## Data provided

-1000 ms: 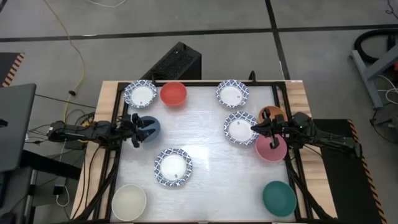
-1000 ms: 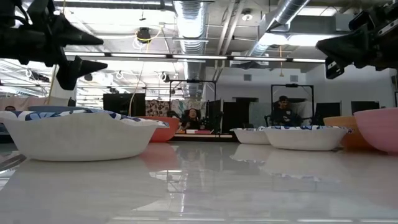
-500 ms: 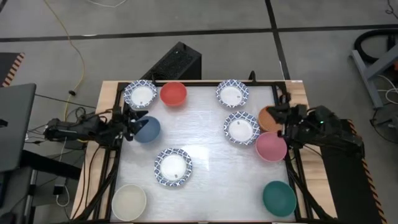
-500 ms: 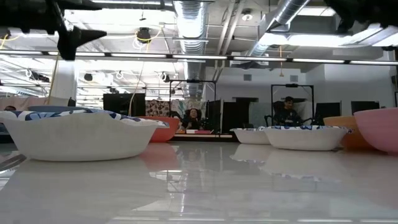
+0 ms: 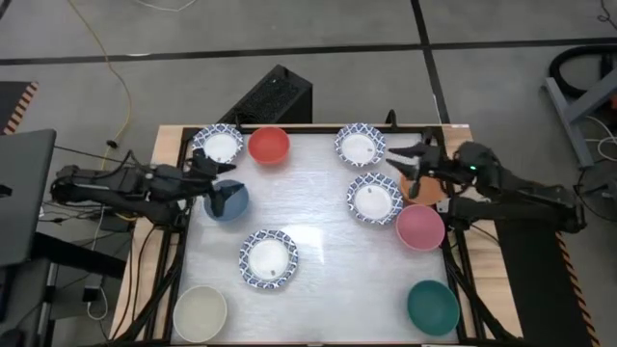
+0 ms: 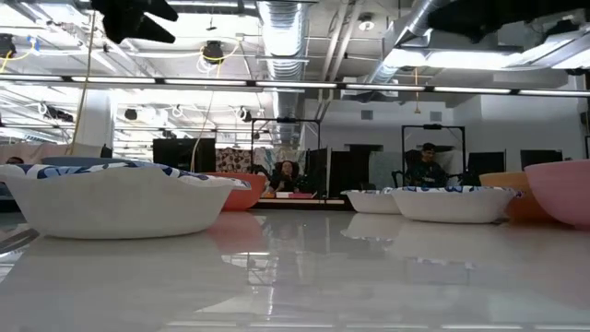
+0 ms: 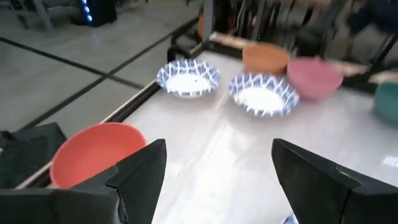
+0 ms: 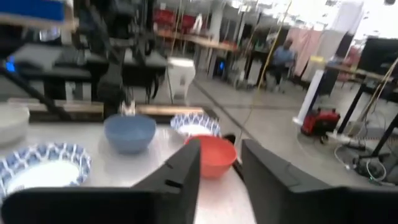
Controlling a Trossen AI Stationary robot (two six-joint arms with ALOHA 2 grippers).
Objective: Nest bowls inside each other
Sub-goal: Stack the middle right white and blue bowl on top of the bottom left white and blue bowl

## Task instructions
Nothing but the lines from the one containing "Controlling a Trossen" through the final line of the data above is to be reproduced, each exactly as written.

## Task solution
Controlling a Trossen AI Stationary robot (two six-joint arms with ALOHA 2 grippers).
Objective: Nest bowls inside each other
Sub-goal: Stack the middle right white and blue bowl on top of the bottom left white and blue bowl

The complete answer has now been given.